RECORDED DATA:
=== Begin Enclosure ===

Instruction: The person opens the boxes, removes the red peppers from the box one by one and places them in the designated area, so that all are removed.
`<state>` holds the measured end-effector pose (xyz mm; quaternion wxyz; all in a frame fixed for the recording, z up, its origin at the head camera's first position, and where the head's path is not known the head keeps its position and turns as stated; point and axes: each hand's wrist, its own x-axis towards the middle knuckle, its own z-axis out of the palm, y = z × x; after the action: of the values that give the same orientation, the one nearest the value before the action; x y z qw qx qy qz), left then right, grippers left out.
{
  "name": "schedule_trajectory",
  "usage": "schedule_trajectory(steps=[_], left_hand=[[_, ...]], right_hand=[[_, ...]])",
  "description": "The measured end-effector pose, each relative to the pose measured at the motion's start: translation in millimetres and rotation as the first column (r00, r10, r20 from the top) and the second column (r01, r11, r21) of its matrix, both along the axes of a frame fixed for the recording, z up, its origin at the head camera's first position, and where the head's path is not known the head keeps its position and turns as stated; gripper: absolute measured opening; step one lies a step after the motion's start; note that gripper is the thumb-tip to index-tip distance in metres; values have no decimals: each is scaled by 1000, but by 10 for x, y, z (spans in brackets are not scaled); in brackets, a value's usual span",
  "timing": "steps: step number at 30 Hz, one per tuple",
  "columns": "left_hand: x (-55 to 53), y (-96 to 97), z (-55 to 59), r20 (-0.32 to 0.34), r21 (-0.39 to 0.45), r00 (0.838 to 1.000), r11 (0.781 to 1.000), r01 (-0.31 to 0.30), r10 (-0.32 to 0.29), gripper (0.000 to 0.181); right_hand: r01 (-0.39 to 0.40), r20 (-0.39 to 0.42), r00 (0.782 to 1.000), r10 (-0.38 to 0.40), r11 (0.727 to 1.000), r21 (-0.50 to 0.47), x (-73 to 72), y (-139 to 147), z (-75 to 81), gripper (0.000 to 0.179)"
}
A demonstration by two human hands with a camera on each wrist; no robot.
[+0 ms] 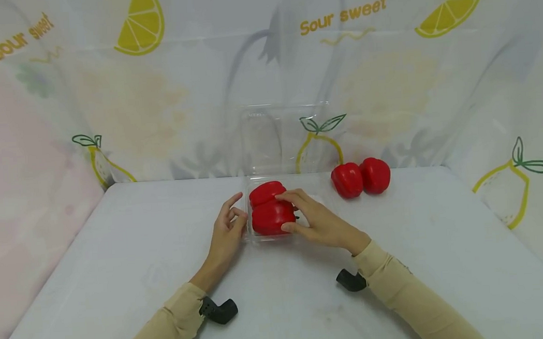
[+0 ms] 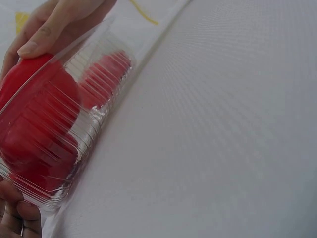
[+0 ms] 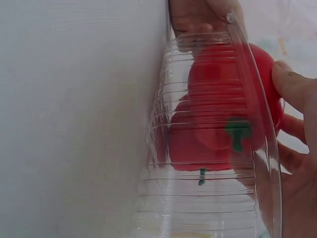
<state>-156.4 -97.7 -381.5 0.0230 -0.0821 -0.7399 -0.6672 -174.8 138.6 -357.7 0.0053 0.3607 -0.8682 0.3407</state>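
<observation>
A person's right grip (image 1: 316, 219) holds a red bell pepper (image 1: 272, 219) between thumb and fingers at the near left of a clear plastic container (image 1: 275, 237), the pepper bulging above the rim. The left grip (image 1: 226, 233) is at the container's left wall, fingers bent; whether it pinches the plastic cannot be told. A second pepper (image 1: 262, 193) lies in the container just behind the first, and the transparent lid (image 1: 270, 143) stands raised at the rear. To the right, two loose peppers (image 1: 360, 177) sit side by side, touching, near the back of the white desk (image 1: 118, 251). Black curved fittings (image 1: 218, 311) show at both tan sleeves (image 1: 169, 321). Behind hangs a lemon-print cloth (image 1: 200, 80) lettered "Sour sweet."
</observation>
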Motion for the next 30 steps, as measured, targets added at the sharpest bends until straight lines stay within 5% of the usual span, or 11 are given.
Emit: schedule_trajectory(steps=[10,30], left_hand=[[-158,-20,-270,-51,10,998,1000,-24,25,48],[-155,-33,-220,9,27,1000,1000,-6,6,50]], right_hand=[[20,-4,1000,-20,1000,-2,3,53,57,68],[34,54,998,-31,998,-52,11,122,117,66]])
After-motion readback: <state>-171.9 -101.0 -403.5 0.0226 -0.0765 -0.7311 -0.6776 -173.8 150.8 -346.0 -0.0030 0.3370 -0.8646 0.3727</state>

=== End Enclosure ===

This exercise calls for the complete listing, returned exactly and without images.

ANSWER TO THE EXERCISE:
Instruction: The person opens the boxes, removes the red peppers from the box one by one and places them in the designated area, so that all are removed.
`<state>` holds the measured end-effector pose (xyz mm; quaternion wxyz; all in a frame fixed for the recording, z up, its origin at the head camera's first position, and where the head's path is not known the head keeps its position and turns as stated; point and axes: each hand's wrist, its own x-axis towards the middle knuckle, its own z-axis out of the palm, y = z × x; after the action: of the values that give the same orientation, the one nearest the value before the action; x y z qw qx qy qz), left then right, grippers left out.
{
  "name": "schedule_trajectory",
  "usage": "schedule_trajectory(steps=[_], left_hand=[[_, ...]], right_hand=[[_, ...]])",
  "description": "The measured end-effector pose, each relative to the pose measured at the motion's start: translation in millimetres and rotation as the first column (r00, r10, r20 from the top) and the second column (r01, r11, r21) of its matrix, both along the axes of a frame fixed for the recording, z up, its origin at the head camera's first position, and where the head's path is not known the head keeps its position and turns as stated; gripper: absolute measured opening; step one lies a step after the motion's start; note that gripper is the thumb-tip to index-tip distance in metres; values have no decimals: each is scaled by 1000, but by 10 for x, y, z (spans in brackets are not scaled); in brackets, a value's usual span",
  "timing": "steps: step number at 30 Hz, one per tuple",
  "columns": "left_hand: x (-55 to 53), y (-96 to 97), z (-55 to 59), r20 (-0.32 to 0.34), r21 (-0.39 to 0.45), r00 (0.838 to 1.000), r11 (0.781 to 1.000), r01 (-0.31 to 0.30), r10 (-0.32 to 0.29), gripper (0.000 to 0.181); right_hand: r01 (-0.39 to 0.40), r20 (-0.39 to 0.42), r00 (0.782 to 1.000), r10 (-0.38 to 0.40), r11 (0.727 to 1.000), r21 (-0.50 to 0.47), x (-73 to 72), y (-139 to 147), z (-75 to 81), gripper (0.000 to 0.179)"
}
A demonstration by two human hands with a camera on each wrist; no robot.
[+0 ms] 
[+0 ms] 
[+0 ms] 
<state>-156.4 -97.7 -381.5 0.0230 -0.0821 -0.7399 -0.6672 -174.8 138.6 -357.7 0.0053 0.3607 -0.8682 0.3407</state>
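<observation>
A person's right grip (image 1: 316, 219) holds a red bell pepper (image 1: 272, 219) between thumb and fingers at the near left of a clear plastic container (image 1: 275, 237), the pepper bulging above the rim. The left grip (image 1: 226, 233) is at the container's left wall, fingers bent; whether it pinches the plastic cannot be told. A second pepper (image 1: 262, 193) lies in the container just behind the first, and the transparent lid (image 1: 270, 143) stands raised at the rear. To the right, two loose peppers (image 1: 360, 177) sit side by side, touching, near the back of the white desk (image 1: 118, 251). Black curved fittings (image 1: 218, 311) show at both tan sleeves (image 1: 169, 321). Behind hangs a lemon-print cloth (image 1: 200, 80) lettered "Sour sweet."
</observation>
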Motion for the next 30 steps, as measured, targets added at the sharpest bends until straight lines stay within 5% of the usual span, or 11 are given.
Emit: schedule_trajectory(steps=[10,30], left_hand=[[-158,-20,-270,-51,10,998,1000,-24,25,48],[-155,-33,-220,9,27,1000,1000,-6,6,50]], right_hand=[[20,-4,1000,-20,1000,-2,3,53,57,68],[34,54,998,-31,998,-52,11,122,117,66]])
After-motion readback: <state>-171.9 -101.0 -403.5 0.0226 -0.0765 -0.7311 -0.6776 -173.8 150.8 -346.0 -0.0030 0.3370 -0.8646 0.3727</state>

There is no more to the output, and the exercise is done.